→ THE TASK
Your answer should be every line with the word "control", copied from the data below.

→ TASK INPUT
☆ ☆ ☆ ☆ ☆ ☆ ☆
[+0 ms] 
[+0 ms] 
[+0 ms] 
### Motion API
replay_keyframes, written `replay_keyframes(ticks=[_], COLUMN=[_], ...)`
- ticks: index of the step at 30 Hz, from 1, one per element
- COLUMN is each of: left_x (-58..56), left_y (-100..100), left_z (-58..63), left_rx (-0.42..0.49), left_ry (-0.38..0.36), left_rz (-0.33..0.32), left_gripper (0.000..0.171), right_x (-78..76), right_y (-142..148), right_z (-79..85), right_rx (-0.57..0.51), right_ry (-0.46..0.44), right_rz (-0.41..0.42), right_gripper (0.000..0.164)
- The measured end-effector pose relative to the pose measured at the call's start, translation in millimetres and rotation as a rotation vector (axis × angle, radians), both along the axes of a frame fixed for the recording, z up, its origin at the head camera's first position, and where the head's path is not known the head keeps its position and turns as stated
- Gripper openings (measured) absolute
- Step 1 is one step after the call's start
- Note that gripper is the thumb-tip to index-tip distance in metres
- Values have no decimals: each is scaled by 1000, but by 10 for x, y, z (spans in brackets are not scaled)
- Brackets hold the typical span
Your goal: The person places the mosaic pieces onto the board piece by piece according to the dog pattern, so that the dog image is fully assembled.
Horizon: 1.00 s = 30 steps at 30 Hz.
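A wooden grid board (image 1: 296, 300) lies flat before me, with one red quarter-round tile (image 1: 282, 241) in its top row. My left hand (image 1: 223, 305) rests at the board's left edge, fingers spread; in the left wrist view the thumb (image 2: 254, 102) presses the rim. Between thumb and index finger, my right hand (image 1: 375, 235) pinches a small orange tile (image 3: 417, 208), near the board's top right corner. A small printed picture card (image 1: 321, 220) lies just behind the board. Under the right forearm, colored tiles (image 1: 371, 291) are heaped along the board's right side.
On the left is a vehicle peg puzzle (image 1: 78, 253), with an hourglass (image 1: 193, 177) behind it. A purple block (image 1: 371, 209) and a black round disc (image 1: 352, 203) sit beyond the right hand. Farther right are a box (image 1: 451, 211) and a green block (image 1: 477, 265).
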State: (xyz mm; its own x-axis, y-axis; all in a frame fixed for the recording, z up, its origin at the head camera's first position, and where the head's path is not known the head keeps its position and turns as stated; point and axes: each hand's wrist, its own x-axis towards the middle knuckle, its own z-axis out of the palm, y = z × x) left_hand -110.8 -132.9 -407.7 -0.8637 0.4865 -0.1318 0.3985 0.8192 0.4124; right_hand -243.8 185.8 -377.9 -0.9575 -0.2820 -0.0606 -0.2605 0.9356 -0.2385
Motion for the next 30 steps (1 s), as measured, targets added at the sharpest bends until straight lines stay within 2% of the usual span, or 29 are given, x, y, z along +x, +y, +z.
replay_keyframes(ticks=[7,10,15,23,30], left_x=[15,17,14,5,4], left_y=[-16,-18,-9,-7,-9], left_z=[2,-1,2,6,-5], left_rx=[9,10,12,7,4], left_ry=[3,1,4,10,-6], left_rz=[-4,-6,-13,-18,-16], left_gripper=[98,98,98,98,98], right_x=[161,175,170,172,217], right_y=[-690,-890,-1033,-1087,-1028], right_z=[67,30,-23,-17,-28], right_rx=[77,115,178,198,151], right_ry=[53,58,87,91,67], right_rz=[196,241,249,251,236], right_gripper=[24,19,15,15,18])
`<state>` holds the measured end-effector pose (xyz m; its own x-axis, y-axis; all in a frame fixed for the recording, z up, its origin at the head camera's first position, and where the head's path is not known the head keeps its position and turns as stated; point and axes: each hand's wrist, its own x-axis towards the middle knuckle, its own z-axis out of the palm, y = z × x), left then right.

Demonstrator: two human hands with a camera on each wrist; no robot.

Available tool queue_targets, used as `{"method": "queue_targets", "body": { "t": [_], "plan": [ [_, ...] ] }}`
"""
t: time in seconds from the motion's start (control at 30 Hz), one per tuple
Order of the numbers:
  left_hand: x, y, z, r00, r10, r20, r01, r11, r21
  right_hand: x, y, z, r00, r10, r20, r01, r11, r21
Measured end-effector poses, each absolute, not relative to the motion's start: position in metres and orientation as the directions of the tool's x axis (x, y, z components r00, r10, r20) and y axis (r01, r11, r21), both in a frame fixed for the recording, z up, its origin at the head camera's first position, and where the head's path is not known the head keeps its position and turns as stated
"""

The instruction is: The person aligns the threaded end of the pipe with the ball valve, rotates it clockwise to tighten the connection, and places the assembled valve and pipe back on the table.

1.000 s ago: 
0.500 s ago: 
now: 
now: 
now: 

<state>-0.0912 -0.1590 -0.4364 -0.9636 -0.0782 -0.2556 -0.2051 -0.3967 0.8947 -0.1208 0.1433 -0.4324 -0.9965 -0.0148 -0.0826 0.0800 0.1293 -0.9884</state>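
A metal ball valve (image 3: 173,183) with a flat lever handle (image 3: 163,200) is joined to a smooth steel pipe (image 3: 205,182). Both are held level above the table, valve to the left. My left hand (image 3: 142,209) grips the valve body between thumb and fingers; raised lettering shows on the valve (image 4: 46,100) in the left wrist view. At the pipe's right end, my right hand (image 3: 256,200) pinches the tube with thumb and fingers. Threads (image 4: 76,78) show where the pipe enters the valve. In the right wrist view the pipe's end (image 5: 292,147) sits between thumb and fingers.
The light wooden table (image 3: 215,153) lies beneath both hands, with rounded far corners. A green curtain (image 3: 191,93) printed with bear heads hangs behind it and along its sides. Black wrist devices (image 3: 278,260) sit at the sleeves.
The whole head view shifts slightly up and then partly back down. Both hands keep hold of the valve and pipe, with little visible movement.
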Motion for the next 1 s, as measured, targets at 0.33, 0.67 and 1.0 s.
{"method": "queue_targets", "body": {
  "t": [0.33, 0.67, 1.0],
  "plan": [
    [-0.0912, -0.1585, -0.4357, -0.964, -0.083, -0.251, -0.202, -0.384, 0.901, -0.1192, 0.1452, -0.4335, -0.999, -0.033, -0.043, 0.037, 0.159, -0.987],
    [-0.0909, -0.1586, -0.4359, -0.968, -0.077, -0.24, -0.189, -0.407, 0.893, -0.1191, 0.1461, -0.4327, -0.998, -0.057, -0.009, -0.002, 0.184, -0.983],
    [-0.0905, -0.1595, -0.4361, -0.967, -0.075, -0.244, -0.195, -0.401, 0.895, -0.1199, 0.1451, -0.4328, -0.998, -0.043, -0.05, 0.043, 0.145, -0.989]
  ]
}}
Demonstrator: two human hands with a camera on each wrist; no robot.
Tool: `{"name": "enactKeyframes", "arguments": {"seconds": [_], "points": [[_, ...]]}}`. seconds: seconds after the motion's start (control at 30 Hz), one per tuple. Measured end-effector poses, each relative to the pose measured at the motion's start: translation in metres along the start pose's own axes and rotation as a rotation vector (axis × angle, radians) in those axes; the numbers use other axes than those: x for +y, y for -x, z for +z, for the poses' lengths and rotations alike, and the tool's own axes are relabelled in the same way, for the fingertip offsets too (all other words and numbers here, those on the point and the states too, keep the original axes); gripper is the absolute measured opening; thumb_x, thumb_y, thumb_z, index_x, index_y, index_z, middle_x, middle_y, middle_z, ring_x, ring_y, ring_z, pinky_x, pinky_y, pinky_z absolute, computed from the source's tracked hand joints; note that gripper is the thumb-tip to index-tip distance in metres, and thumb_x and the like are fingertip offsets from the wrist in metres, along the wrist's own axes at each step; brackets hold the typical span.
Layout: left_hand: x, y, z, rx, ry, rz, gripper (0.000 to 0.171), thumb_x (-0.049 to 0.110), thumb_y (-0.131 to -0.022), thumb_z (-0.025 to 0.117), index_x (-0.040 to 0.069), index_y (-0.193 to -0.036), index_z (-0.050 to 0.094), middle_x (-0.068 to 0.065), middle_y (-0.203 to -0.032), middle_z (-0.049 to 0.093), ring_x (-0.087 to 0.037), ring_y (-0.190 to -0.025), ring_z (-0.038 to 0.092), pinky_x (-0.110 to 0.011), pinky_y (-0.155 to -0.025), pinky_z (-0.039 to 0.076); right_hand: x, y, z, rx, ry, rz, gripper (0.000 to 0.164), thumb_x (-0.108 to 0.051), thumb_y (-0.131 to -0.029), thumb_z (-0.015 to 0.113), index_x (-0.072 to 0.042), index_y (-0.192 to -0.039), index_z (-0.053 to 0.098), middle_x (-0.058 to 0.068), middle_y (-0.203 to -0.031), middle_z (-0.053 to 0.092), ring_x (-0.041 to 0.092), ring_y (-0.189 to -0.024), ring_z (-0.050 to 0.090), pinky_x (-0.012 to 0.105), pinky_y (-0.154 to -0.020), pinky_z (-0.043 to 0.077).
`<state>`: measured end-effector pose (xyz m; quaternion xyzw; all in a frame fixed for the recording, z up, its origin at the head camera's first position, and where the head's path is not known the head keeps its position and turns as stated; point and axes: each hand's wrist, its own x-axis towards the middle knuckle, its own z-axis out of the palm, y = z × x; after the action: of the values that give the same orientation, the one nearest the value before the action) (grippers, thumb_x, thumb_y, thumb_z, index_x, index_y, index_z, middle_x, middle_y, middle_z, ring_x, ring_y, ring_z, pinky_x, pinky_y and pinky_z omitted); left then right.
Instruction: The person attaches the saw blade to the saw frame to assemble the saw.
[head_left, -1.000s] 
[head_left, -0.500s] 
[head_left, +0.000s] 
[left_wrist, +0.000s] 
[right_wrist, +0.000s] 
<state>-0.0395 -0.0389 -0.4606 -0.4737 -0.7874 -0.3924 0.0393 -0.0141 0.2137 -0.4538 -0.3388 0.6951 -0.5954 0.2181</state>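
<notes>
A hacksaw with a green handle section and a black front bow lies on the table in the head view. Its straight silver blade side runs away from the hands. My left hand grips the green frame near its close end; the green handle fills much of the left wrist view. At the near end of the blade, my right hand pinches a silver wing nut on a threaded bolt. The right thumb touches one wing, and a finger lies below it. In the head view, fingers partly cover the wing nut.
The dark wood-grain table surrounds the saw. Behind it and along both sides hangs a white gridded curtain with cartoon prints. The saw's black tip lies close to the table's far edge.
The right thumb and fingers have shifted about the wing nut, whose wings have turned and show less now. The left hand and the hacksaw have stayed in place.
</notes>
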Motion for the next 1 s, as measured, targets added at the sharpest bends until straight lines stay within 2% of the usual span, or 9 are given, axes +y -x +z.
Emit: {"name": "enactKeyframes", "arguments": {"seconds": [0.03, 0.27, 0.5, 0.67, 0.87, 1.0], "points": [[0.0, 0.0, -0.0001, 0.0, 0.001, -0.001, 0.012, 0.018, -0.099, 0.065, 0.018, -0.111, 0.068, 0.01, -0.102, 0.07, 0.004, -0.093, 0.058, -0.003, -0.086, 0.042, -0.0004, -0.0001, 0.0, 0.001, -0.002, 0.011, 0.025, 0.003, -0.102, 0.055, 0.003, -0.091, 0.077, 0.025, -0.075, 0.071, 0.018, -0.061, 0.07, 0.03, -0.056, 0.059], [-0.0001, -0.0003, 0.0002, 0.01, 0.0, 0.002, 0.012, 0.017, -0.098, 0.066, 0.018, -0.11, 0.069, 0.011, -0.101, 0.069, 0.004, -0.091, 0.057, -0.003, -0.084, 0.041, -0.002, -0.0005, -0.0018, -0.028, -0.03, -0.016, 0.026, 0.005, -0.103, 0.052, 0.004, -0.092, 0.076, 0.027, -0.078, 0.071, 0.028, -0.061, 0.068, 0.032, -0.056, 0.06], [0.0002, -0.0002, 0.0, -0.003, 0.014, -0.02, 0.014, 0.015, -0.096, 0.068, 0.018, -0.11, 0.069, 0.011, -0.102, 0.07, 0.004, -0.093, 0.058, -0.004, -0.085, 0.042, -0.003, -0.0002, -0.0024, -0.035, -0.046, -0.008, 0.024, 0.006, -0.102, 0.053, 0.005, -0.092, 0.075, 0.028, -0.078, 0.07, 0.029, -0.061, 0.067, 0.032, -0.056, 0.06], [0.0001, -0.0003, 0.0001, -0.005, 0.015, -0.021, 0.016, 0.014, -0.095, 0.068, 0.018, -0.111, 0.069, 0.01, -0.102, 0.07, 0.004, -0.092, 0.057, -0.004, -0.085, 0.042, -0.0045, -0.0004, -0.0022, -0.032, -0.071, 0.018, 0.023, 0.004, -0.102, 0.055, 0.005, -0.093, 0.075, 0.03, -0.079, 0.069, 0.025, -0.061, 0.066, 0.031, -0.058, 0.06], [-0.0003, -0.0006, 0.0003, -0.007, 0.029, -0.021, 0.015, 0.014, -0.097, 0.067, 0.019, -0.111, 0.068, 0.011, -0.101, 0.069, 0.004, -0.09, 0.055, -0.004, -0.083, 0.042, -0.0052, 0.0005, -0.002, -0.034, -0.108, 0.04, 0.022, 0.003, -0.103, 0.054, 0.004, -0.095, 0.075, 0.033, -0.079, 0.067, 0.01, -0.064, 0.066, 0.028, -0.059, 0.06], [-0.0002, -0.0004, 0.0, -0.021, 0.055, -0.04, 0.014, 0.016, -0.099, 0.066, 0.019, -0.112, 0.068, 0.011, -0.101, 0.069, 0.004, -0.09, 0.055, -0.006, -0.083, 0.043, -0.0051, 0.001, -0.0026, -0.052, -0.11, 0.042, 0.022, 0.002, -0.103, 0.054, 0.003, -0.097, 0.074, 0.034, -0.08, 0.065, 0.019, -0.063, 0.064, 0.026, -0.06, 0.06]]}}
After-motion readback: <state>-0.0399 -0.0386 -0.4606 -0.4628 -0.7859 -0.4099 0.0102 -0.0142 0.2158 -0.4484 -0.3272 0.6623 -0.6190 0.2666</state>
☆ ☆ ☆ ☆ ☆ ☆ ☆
→ SOLVED PROBLEM
t: time in seconds from the motion's start (control at 30 Hz), one per tuple
Tool: `{"name": "enactKeyframes", "arguments": {"seconds": [_], "points": [[_, ...]]}}`. seconds: seconds after the motion's start (control at 30 Hz), one per tuple. Measured end-effector poses, each relative to the pose measured at the motion's start: translation in metres along the start pose's own axes and rotation as a rotation vector (axis × angle, radians) in those axes; the numbers use other axes than those: x for +y, y for -x, z for +z, for the poses' lengths and rotations alike, and the tool's own axes are relabelled in the same way, for the fingertip offsets too (all other words and numbers here, those on the point and the states too, keep the original axes); gripper is the absolute measured opening; thumb_x, thumb_y, thumb_z, index_x, index_y, index_z, middle_x, middle_y, middle_z, ring_x, ring_y, ring_z, pinky_x, pinky_y, pinky_z absolute, computed from the source's tracked hand joints; note that gripper is the thumb-tip to index-tip distance in metres, and thumb_x and the like are fingertip offsets from the wrist in metres, along the wrist's own axes at each step; brackets hold the typical span.

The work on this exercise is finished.